In the meantime, the stock market will likely continue making massive moves in both directions. Undoubtedly, there is a huge list of concerns that have put prospective buyers on the sidelines. Whether it’s due to a lack of liquidity, lack of hope, or lack of investment ideas, the rest of the year could have the potential to be quite a doozy!
As a long-term Canadian investor, you shouldn’t fear what the market has already had ample opportunity to lose sleep over. The Federal Reserve is poised to increase interest rates, but the economy isn’t 100% destined for a hard landing going into 2023.
At the end of the day, 2023 could be a better-than-feared year, especially with so many bears running to the hills over the past three quarters. Whenever expectations are set at the floor, sometimes it may not take much, if anything, to move share prices higher. That’s why I’d look to average down on well-run companies whose growth rates could pick up traction on the other side of this market sell-off.
Aritzia
Aritzia is a women’s clothing retailer that may be one of Canada’s best growth stories in decades. Undoubtedly, the business of high fashion can be subject to steep ups and downs. With the economy looking at a recession, we may very well see demand for high-end clothing tank further.
Even a strong growth company like Aritzia can’t avoid the changing of the economic tides. Still, there’s a lot of pain already baked into the stock. Shares slid more than 4% to end Friday, bringing ATZ down around 18% off its all-time high hit earlier this year.

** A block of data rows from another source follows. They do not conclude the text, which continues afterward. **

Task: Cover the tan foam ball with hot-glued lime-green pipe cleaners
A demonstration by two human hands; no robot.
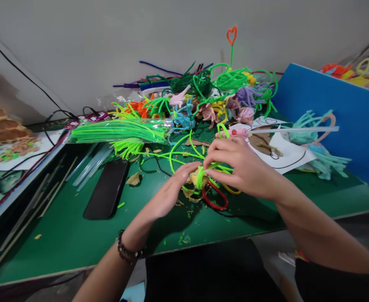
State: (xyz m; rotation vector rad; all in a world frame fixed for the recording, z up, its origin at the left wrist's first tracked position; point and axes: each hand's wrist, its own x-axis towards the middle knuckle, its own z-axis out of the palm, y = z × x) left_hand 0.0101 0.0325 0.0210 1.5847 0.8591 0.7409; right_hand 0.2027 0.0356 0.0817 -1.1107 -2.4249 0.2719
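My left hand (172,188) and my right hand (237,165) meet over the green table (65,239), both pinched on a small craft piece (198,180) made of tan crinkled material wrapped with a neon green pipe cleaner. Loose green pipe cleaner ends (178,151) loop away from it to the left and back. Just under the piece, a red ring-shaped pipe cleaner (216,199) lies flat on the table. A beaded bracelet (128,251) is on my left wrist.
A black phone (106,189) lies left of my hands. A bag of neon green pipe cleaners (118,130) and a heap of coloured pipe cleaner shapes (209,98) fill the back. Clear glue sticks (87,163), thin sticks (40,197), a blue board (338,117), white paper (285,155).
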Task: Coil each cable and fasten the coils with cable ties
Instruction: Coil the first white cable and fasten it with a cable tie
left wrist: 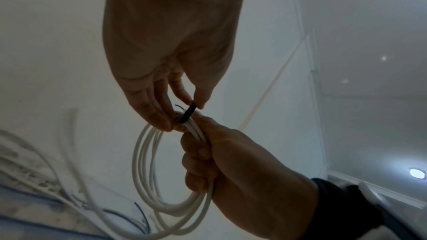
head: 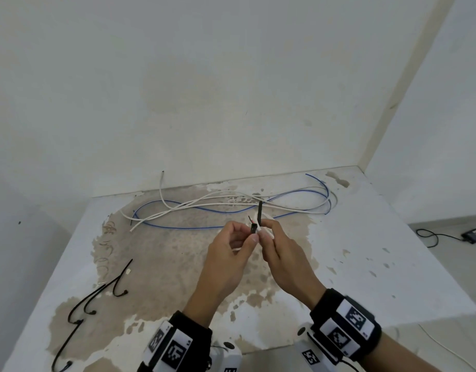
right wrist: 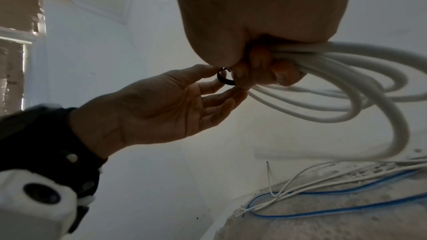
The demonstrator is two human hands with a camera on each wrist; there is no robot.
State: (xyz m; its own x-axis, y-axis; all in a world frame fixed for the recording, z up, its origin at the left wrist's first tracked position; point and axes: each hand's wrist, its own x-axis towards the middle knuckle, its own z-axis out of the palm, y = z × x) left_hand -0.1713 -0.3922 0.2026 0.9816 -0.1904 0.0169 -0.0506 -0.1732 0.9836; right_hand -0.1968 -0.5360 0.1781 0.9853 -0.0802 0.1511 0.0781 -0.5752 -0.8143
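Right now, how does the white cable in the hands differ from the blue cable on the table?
The white cable is wound into a coil of several loops; the blue cable sprawls uncoiled in long curves. The white cable is held above the table, gripped by the right hand, while the blue cable lies untouched. A black cable tie, pinched by the left hand, sits at the white cable; none is at the blue cable. Both are thin and flexible.
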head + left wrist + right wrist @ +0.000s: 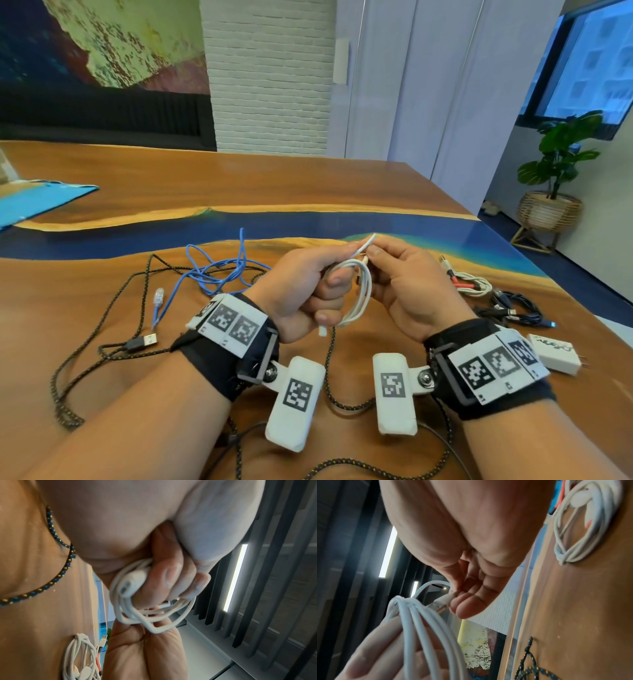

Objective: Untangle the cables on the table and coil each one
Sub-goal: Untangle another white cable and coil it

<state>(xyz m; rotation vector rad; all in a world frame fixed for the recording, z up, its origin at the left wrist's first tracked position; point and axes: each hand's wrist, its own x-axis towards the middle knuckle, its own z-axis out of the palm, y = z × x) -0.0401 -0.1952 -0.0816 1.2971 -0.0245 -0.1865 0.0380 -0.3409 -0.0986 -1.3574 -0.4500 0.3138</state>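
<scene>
Above the table my left hand [313,284] grips a coiled white cable [359,294], its loops wrapped round the curled fingers [164,577]. One white plug [132,580] lies against those fingers. My right hand [390,270] pinches the cable's free end [443,601] by its metal connector, right at the top of the coil [419,622]. A blue network cable [212,270] lies tangled with a black braided cable [102,329] on the table to the left. The braided cable [56,574] also runs under my wrists.
At the right lie a coiled white cable bundle [471,284], a coiled black cable [513,308] and a white charger block [556,353]. A blue sheet [37,202] lies at the far left. The table's right edge [534,267] is near; a potted plant [555,178] stands beyond it.
</scene>
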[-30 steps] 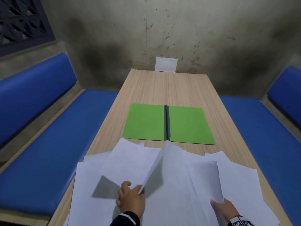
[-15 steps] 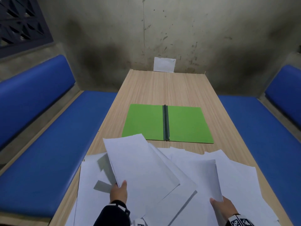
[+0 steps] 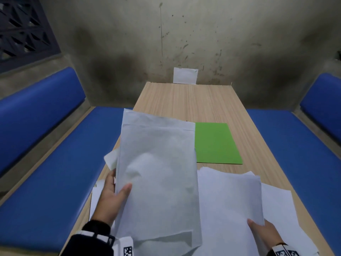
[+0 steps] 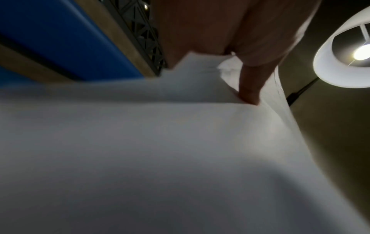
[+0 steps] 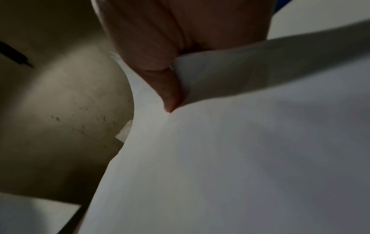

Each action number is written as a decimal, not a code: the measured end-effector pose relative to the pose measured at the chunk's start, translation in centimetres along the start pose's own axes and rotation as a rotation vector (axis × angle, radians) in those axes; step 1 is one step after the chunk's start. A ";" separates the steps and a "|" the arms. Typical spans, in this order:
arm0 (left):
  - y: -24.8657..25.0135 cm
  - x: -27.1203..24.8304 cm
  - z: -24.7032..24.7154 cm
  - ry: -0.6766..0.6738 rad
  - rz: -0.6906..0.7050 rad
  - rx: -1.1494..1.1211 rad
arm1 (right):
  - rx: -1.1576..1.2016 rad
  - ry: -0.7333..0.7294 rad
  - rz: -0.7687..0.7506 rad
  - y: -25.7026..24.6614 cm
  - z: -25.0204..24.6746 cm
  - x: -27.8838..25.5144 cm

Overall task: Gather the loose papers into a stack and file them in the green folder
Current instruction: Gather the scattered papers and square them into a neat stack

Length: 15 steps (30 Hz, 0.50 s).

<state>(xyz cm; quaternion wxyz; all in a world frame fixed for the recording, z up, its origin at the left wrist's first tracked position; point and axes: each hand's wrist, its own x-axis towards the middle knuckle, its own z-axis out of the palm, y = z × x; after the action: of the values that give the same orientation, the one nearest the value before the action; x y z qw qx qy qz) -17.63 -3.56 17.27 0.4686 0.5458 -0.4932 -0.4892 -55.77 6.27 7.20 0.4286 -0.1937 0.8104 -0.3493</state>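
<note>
The left hand (image 3: 112, 196) grips a bundle of thin white sheets (image 3: 156, 182) by its left edge, thumb pressed flat on the top face and fingers behind. The bundle is lifted off the table and tilted up toward the head camera; its surface is matte and faintly rippled, with a soft buckle near the middle, and a second sheet's top edge shows as a narrow band above the front one. A small crumpled corner sticks out at the left. In the left wrist view the thumb (image 4: 250, 88) digs into the paper, making a shallow crease.

The right hand (image 3: 265, 235) pinches the near corner of another flat sheet (image 3: 228, 200) that lies on the loose papers (image 3: 287, 215) spread across the near end of the table; the right wrist view shows the thumb (image 5: 170, 95) on top of that corner and paper curling under it.

The green folder (image 3: 215, 143) lies open and flat on the pale wood-grain table (image 3: 188, 100), beyond the papers; its left half is hidden behind the raised bundle. Smooth blue padded benches (image 3: 55, 163) run along both sides, and a small white card (image 3: 185, 75) leans on the stained concrete wall (image 3: 184, 34).
</note>
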 end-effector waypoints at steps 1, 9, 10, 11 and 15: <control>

Indeed, Aritzia’s “bottom” has already put in a 50% gain. The company is faring better than the S&P 500 index. Yet, I do not think the modest multiple reflects the type of upside to be had in a post-recession environment. In simple terms, the $5.6 billion company is ready to take the U.S. market by storm, with a level of brand affinity that’s surging at a remarkable rate.
At 33.2 times trailing price-to-earnings (P/E), Aritzia is still a pricy stock. But it’s not as pricy as it could be, given its brand power and recent quarterly (Q2) beat fueled by incredible performance online and in store.
Sure, a recession wave is coming. But Aritzia’s been sailing steadier than most firms like it thus far.
Canada Goose Holdings
Canada Goose is another upscale retail company with a brand on the global map. Undoubtedly, Canada Goose is more of a luxury (or Veblen) good that’s catered to more affluent consumers.
Such wealthy clients who can afford to drop more than $1,000 on a winter coat are less likely to tighten their purse strings than most other consumers who are feeling the most pain from high inflation. The major problem with Goose is that consumers don’t need a new parka every season. The cyclical nature of high-end outerwear makes Canada Goose a tough hold in the face of a downturn.
Though Canada Goose stock has crashed around 77% of its value from peak to trough, I do think there’s too much negativity baked in. Perhaps too much recession risk factored in with GOOS stock flying just north of $22 per share.
The stock’s 28.6 times trailing P/E multiple isn’t cheap. But if there’s a stock that could double in a market bounce-back over the next three years, it’s the Goose. Shares are way oversold, and its brand affinity seems to be discounted at this juncture. Nobody knows when GOOS will fly high again. My guess is that it will be tough to keep it at these depths once the next bull market is born.